Before the verdict was announced, Barry appeared confident to the point of cockiness, musing publicly that he might launch a suit against the state for malicious prosecution. Revell says the prosecution’s behavior supports such an accusation, and points to the fraud charge Barry faced, which concerns an allegedly improper use of identification to obtain entry into a prison. Barry explains: “They gave me an identity badge to wear while visiting the prison, and there was a space for the social security number. I’m Canadian, so the clerk wrote my social insurance number and added a zero on the end to round the number out.” What’s more, Barry claims that, prior to the trial, prosecutors offered him immunity in return for testimony against Collins. “I couldn’t even consider it. There was nothing to testify against him with,” he says. Cobe denies that such a deal was offered.
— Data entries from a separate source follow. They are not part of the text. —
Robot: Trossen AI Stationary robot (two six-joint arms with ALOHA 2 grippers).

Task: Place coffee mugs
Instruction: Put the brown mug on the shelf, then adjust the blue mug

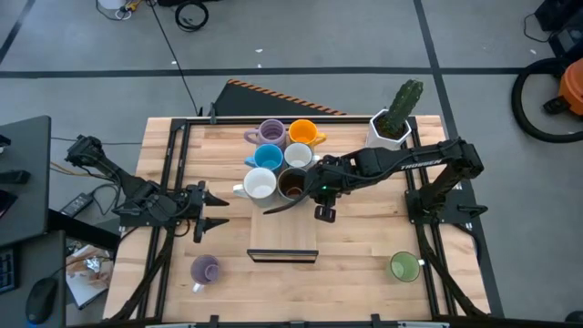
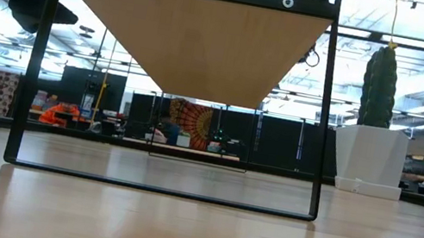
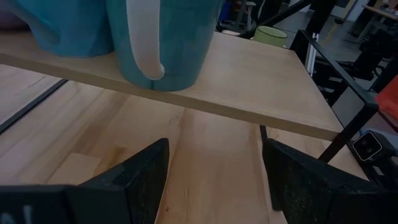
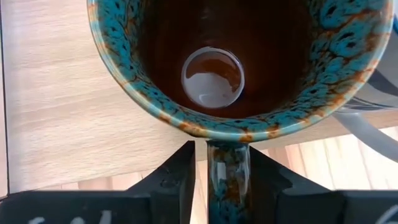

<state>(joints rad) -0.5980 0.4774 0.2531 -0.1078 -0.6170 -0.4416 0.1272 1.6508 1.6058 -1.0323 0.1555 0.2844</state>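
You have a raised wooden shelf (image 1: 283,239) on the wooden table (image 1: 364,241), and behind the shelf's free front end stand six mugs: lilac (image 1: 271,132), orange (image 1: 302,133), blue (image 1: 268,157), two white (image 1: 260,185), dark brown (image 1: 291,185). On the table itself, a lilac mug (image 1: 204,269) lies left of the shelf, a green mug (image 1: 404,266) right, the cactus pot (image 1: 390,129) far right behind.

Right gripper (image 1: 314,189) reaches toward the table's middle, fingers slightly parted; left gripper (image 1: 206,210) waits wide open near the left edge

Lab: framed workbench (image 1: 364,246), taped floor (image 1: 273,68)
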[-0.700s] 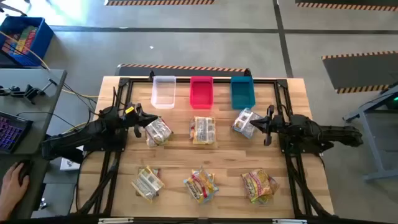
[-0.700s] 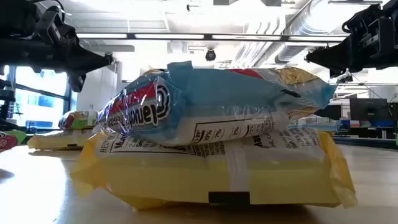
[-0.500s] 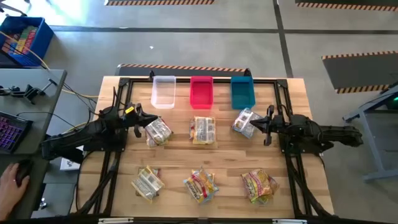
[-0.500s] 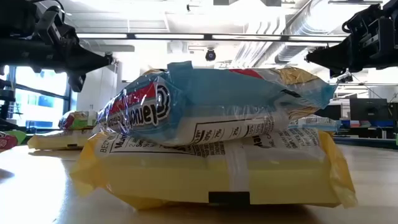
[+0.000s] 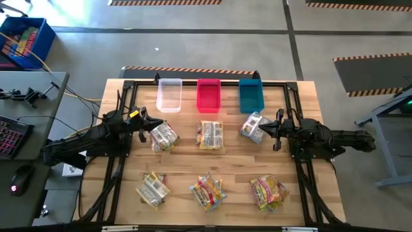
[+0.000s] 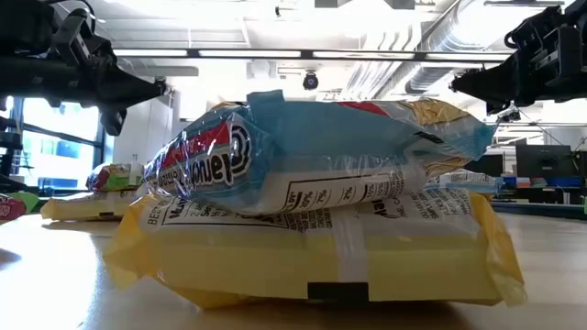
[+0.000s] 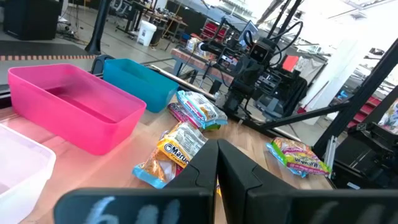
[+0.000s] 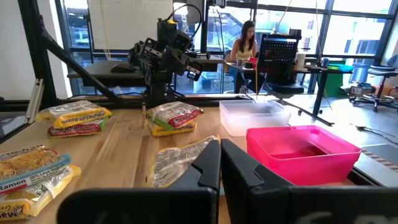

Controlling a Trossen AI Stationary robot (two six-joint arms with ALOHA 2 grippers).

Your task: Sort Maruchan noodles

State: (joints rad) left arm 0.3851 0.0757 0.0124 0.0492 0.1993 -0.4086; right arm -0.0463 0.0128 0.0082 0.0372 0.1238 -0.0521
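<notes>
— While both arms hang over the table like that, nothing is being sorted yet, is it?

— No. The left gripper is pinched shut on nothing, poised just beside the silvery ramen pile below the clear bin. The right gripper is the same, fingers together and empty, right next to the blue-and-silver packets under the teal bin.

— And the rest of the noodles?

— Six heaps in two rows on the wooden table. The yellow pile sits below the pink bin; nearer the front edge lie a silvery heap, an orange-yellow one and a reddish-pink one with green. All three bins look empty to me.

— So how should it start?

— I'd say spread the fingers first, then come down over the top packet only. Those piles are stacked loosely and the wrappers are crinkly and slick, so a pinch across a short edge or the seam should lift one cleanly without dragging its neighbour along.

— Which bin for which colour?

— Can't tell from here. Whatever the rule, carry each packet well over the rim before letting go, so it doesn't catch on the wall.
</notes>
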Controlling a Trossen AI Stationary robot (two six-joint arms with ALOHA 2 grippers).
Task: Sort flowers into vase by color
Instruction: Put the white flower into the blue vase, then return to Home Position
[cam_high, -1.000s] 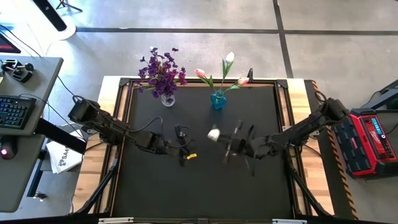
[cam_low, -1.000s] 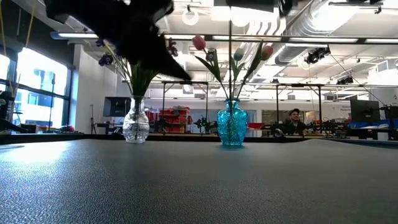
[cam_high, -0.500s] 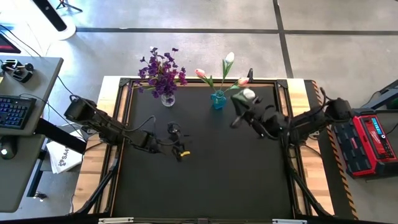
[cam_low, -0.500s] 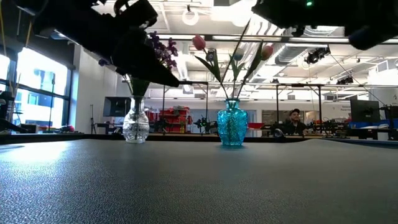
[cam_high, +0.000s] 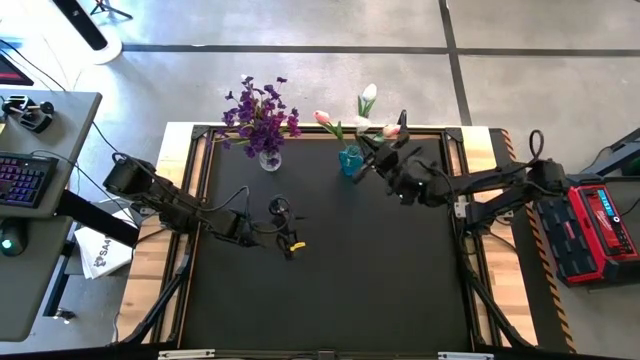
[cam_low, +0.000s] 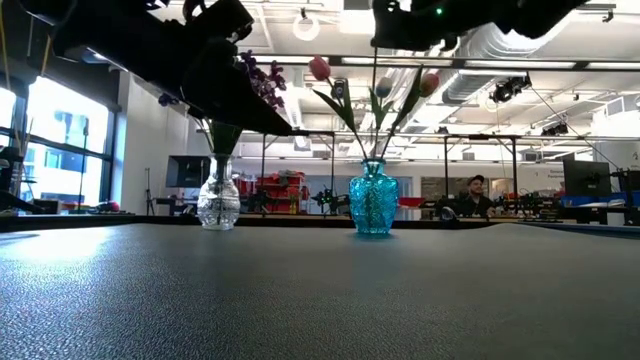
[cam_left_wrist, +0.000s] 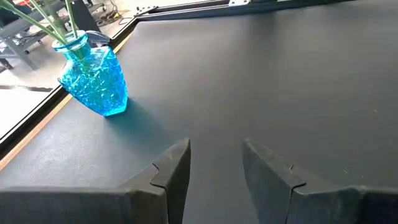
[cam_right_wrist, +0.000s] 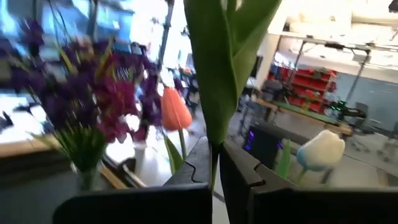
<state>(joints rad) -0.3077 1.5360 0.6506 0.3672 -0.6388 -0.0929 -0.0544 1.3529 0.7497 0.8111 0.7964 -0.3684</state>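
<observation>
Your main risk sat at the blue vase (cam_high: 350, 160): the right pincer (cam_high: 375, 158) was just beside its mouth, carrying a tulip (cam_right_wrist: 214, 68) among stems already standing there. A stem missing the narrow neck could have slid down outside onto the tabletop (cam_high: 330, 270), and a nudge from the arm could have tipped the vase (it looked light, though that was only a judgement). The crowded blooms could also have snagged the incoming leaf.

Your right pincer was clenched on the tulip's green stem, the leaf rising between its fingers (cam_right_wrist: 199, 165) in the right wrist view. Your left pincer (cam_high: 290, 243) hovered over the tabletop's left half, well apart from both vases, jaws partly apart and holding nothing. The purple sprigs (cam_high: 258, 112) stood in the clear vase (cam_high: 270, 159); the pink and white tulips (cam_high: 368, 95) stood in the blue one.
</observation>
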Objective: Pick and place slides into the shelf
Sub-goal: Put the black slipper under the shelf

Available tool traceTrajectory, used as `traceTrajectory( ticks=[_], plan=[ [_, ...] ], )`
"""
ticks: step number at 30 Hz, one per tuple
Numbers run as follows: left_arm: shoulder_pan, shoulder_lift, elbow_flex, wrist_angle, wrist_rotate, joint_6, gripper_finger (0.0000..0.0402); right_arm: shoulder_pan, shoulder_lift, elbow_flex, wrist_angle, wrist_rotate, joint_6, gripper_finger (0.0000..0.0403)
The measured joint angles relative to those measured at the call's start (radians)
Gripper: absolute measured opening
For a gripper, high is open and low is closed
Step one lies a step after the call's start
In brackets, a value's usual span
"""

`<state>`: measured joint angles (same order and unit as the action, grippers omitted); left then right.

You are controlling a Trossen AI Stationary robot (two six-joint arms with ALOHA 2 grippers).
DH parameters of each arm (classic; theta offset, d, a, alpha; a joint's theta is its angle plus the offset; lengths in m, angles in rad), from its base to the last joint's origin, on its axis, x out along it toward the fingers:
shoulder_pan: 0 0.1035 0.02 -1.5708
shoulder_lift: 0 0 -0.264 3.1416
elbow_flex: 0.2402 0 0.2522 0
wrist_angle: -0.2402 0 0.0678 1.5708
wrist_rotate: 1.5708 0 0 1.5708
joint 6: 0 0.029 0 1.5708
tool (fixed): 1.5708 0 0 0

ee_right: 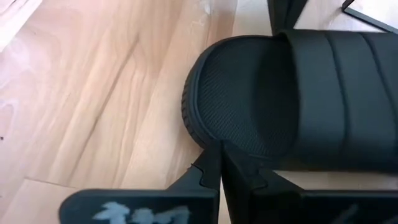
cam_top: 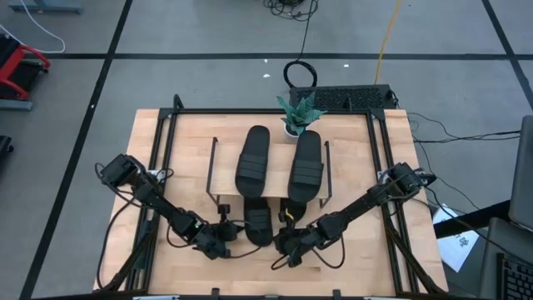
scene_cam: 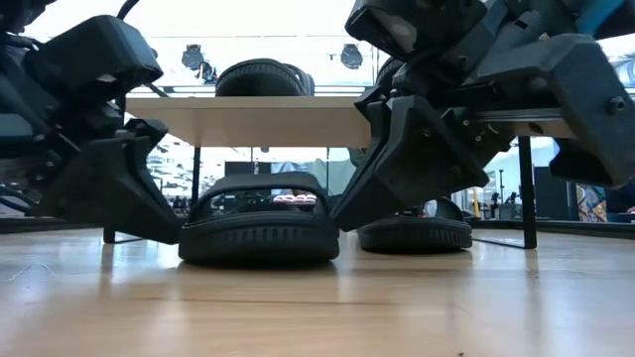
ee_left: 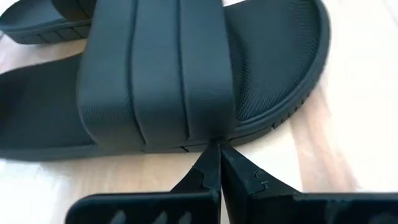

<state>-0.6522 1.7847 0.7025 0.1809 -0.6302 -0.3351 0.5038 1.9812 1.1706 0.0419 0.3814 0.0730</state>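
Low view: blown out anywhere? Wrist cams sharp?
Low view: bright backlight behind the shelf is blown out, and the slide under it reads as silhouette. Left wrist view: strap ribs crisp. Right wrist view: footbed texture crisp, far wood soft.

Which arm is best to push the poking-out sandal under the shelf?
Right, probably. The right pincer, shut, sits at the rounded end of the slide poking out from the shelf, so it may shove it straight in. The left pincer, also shut, is beside its strap.
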Motion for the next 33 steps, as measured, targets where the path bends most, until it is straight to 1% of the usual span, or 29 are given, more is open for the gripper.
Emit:
traceTrajectory(
  ticks=[8, 12, 17, 21, 24, 28, 30, 33],
  plan=[
    [0.055, 0.000, 0.000, 0.004, -0.001, 0.000, 0.0000, -0.013, 0.001, -0.010, 0.032, -0.020, -0.008, 0.0000],
    [0.037, 0.000, 0.000, 0.006, 0.008, 0.014, 0.0000, -0.001, 0.002, -0.043, 0.102, -0.007, -0.039, 0.0000],
    [-0.014, -0.054, 0.008, -0.052, 0.008, 0.012, 0.0000, 0.046, -0.028, -0.036, 0.072, 0.041, -0.081, 0.0000],
    [-0.038, -0.123, 0.008, -0.067, 0.001, 0.024, 0.0000, 0.093, -0.114, -0.032, 0.031, 0.123, -0.087, 0.0000],
    [-0.042, -0.144, 0.008, -0.048, 0.049, 0.026, 0.0000, 0.129, -0.162, -0.032, -0.002, 0.195, -0.087, 0.0000],
    [-0.041, -0.120, 0.008, 0.051, 0.137, 0.052, 0.0000, 0.173, -0.228, -0.033, -0.042, 0.326, -0.089, 0.0000],
    [-0.042, -0.097, 0.008, 0.086, 0.150, 0.058, 0.0000, 0.197, -0.259, -0.040, -0.059, 0.408, -0.089, 0.0000],
    [-0.041, -0.072, 0.008, 0.127, 0.145, 0.060, 0.0000, 0.223, -0.298, -0.058, -0.057, 0.461, -0.089, 0.0000]
  ],
)
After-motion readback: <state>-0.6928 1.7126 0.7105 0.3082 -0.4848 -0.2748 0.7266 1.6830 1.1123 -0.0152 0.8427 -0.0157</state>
Barry still holds out hope that US District Judge Lynn Hughes will overturn the decision. But whatever happens, he believes that VitaPro will survive: “Had the charges included drugs or racketeering, my clients would run.” VitaPro vice-president Taite says negotiations are ongoing with the governments of the Russian Federation and Venezuela.
Barring a reversal of the verdict, Barry will seek an appeal while he works on a book about his Texas legal odyssey. But if he ends up behind bars, he won’t be chowing down on VitaPro: the prisons have already fed their supplies to eager hordes of Texas hogs.